Criação de Charlie Brooker ainda aposta na distopia como comentário social, mas relega nossa relação com a tecnologia a um ponto de quase insignificância no novo ciclo de episódios
Por Reinaldo Glioche
Quatro anos e uma pandemia depois da 5ª temporada, “Black Mirror”, antologia que vislumbra potenciais escombros da relação de humanos com a tecnologia, volta com um novo ciclo de episódios que mimetiza muito do que a série sustenta historicamente, mas também aponta para um futuro ruidosamente diferente.
Ao longo de sua jornada, a série, que a partir da 3ª temporada passou a ser uma propriedade intelectual da Netflix, sempre transitou entre gêneros. Do drama ao thriller, do suspense com toques de humor negro ao horror, da ficção científica à sátira, passando pelo policial, entre outros. A novidade nesta 6ª temporada é que “Black Mirror” se afasta, conscientemente, de seu cânone para abraçar um exercício de gênero mais bruto, insidioso e, com isso, revigorar-se enquanto antologia – algo que pode ser até bem-sucedido narrativamente, mas sob o risco de alienar boa parte dos fãs.

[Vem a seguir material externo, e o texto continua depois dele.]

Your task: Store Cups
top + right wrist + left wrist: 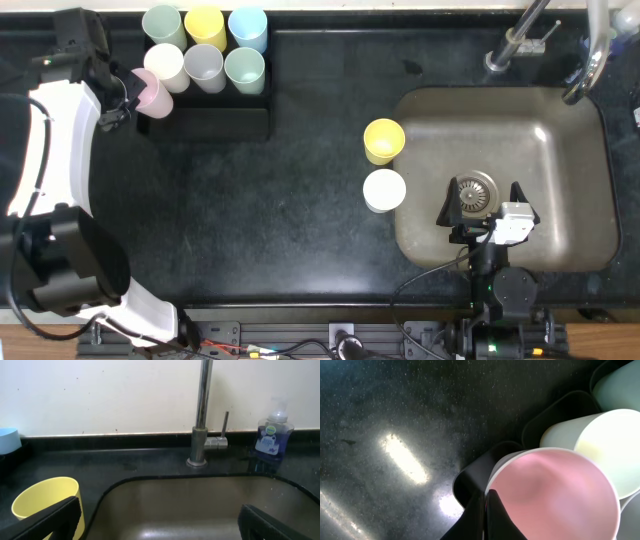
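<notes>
Pink cup is clamped at its rim between the fingers of your left gripper, at the left end of the black rack. Your right gripper hangs over the sink, fingers apart.

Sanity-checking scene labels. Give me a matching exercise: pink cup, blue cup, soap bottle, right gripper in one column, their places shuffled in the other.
1 pink cup
2 blue cup
3 soap bottle
4 right gripper

A open, above the sink
B back row of the rack
C pinched by the left gripper
D on the counter by the faucet

Pairs: 1-C, 2-B, 3-D, 4-A
</notes>
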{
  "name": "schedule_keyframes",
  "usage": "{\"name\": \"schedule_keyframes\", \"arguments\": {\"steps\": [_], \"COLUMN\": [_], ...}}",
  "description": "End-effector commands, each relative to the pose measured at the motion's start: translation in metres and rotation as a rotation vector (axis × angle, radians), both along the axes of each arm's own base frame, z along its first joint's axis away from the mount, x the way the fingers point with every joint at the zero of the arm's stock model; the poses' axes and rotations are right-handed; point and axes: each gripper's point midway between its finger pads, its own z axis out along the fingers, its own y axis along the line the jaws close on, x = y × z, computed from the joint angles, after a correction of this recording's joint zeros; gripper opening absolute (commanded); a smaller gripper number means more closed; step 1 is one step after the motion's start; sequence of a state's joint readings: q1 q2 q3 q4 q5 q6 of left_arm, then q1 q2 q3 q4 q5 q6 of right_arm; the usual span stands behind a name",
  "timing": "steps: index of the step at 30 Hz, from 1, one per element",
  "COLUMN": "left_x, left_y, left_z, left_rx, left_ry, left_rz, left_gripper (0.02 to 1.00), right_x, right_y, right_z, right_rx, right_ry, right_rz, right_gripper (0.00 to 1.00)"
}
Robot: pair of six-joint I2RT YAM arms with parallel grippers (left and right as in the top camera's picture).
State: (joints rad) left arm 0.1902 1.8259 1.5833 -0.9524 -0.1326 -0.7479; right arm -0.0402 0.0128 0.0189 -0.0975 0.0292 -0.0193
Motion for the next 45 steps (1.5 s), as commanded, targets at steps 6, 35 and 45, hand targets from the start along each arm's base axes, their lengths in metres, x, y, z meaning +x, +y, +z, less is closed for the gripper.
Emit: {"name": "schedule_keyframes", "arguments": {"steps": [6,35,45], "left_x": [0.008,-0.019,-0.010], "left_y": [0.001,-0.001,-0.005], "left_z": [-0.007,0.011,-0.012], "left_rx": [0.004,0.042,0.034], "left_ry": [0.009,0.045,0.001], "left_rz": [-0.015,-0.060,-0.037], "left_gripper": [0.034,0.036,0.038], "right_x": [0.000,0.000,0.000], "right_y": [0.000,0.000,0.000], "right_z": [-0.001,-0.001,-0.001], "right_rx": [-0.003,-0.003,-0.003], "right_ry": [-0.008,-0.007,-0.007], "right_rz": [0.003,0.003,0.003], "right_gripper": [0.998,0.998,0.998]}}
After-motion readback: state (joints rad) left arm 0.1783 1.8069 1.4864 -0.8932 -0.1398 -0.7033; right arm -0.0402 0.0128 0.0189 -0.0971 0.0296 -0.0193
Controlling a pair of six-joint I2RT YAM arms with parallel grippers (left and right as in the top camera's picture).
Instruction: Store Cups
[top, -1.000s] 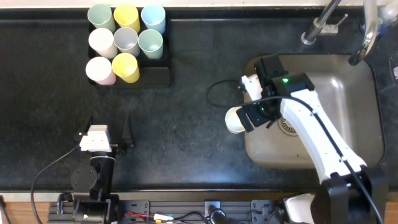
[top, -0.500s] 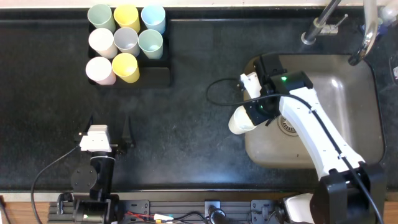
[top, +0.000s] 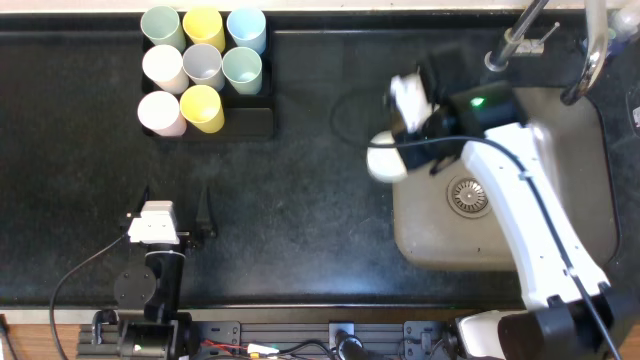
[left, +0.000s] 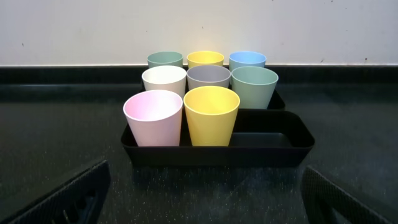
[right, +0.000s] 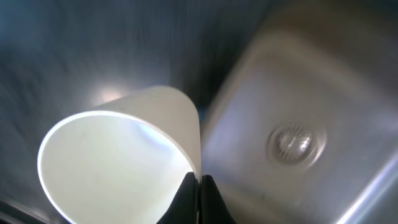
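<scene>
At the left rim of the sink (top: 540, 230), the right hand (top: 408, 150) is clamped on a white cup (top: 385, 162), held over the dark bench (top: 300, 220) just beside the basin's near corner. In the right wrist view its two fingers (right: 194, 190) pinch the rim of the cup (right: 124, 162), one inside and one outside, with the cup's mouth turned towards the camera; the sink (right: 311, 81) and its drain (right: 297, 143) lie to one side below.

Well apart, at the bench's far left corner, a black tray (top: 255, 122) carries eight upright cups in rows: green, yellow, blue; white, grey, green; then pink and yellow, with a bare slot (left: 267, 134) beside that yellow one.

The left hand (top: 177, 207) rests low near its base, fingers spread wide and holding nothing, facing the tray (left: 217, 155).
</scene>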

Como habitual, especificamente desde a apropriação pela Netflix, a temporada é irregular, mas ganha pontos pela disposição de correr riscos – principalmente nos dois últimos episódios. No todo, porém, está bem abaixo do padrão constituído desde o seu lançamento. Isso se dá em virtude da falta de finesse na condução dessa transição narrativa de um sci-fi que olha critica e imaginativamente para nossa relação com a tecnologia para uma antologia que tem como norte o comentário social e o exercício de gênero pura e simplesmente.

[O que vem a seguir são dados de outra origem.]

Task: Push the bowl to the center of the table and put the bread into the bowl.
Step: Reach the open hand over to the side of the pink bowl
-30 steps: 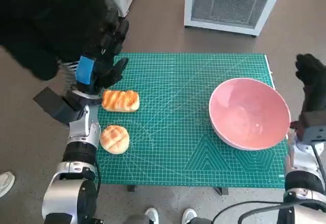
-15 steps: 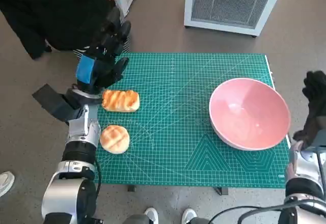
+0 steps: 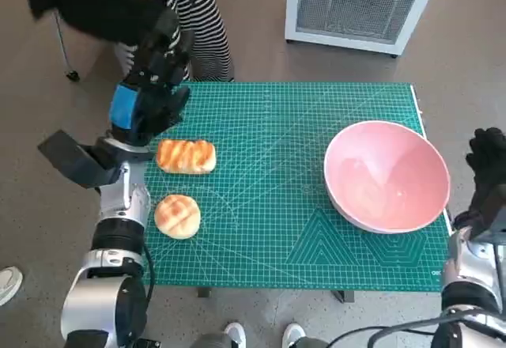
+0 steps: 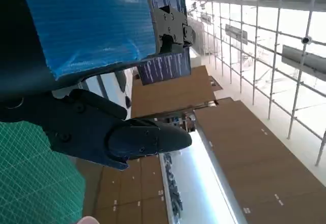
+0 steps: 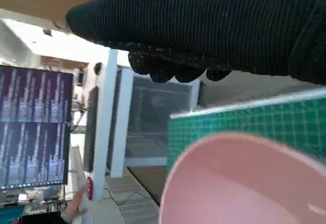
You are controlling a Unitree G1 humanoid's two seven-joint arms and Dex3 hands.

Abaixo, um breve comentário de cada um dos episódios que compõem o 6º ano de “Black Mirror”.
“Joan is Awful”
É o episódio mais cínico do novo lote. A ideia de fim do anonimato já fora explorada pela série antes, mas a perspectiva é nova – e a piada com a Netflix, irresistível. O fato de brincar com as possibilidades da inteligência artificial – com atores cedendo suas imagens para deepfakes apuradíssimos (algo que já está em curso) – ajuda a tornar “Joan is Awful” um episódio consistente e que ganha ainda mais valor na comparação com o restante da safra.
“Loch Henry”
Um comentário algo óbvio e por vezes aborrecido sobre a corrente obsessão pelo true crime. A Netflix novamente serve como para-raio, mas nem mesmo o plot twist no final, que já podia ser antecipado com razoável antecedência, salva a produção da mesmice. Deve agradar mais aos fãs de produções true crime do que aos fãs de “Black Mirror”.
“Beyond the Sea”
É o melhor da temporada. Um reflexão profunda e intensa sobre solidão, reconhecidamente por Brooker influenciada pela pandemia. Traz também as melhores atuações do 6º ano, além de ofertar ao público uma novidade no campo da série, o revisionismo. Tudo muito bem costurado e adornado por um drama existencial de alta qualidade.
“Mazey Day”
Mais um comentário social, no caso sobre ética, fama e a voracidade com que esses conceitos se embaralham e ressignificam diante das circunstâncias. É aqui que a série dá um pulo para o desconhecido, ignorando por completo o aspecto tecnológico e apostando no horror como ponto de ebulição.
“Demon 79”
A transição para uma antologia que se fia apenas no comentário social parece consolidada em “Demon 79”, que materializa a distopia como um elemento mais de fantasia do que algo tangível. Apartando-se dos dois primeiros episódios da temporada, por exemplo. O resultado é profundamente insatisfatório, do ponto de vista dramático.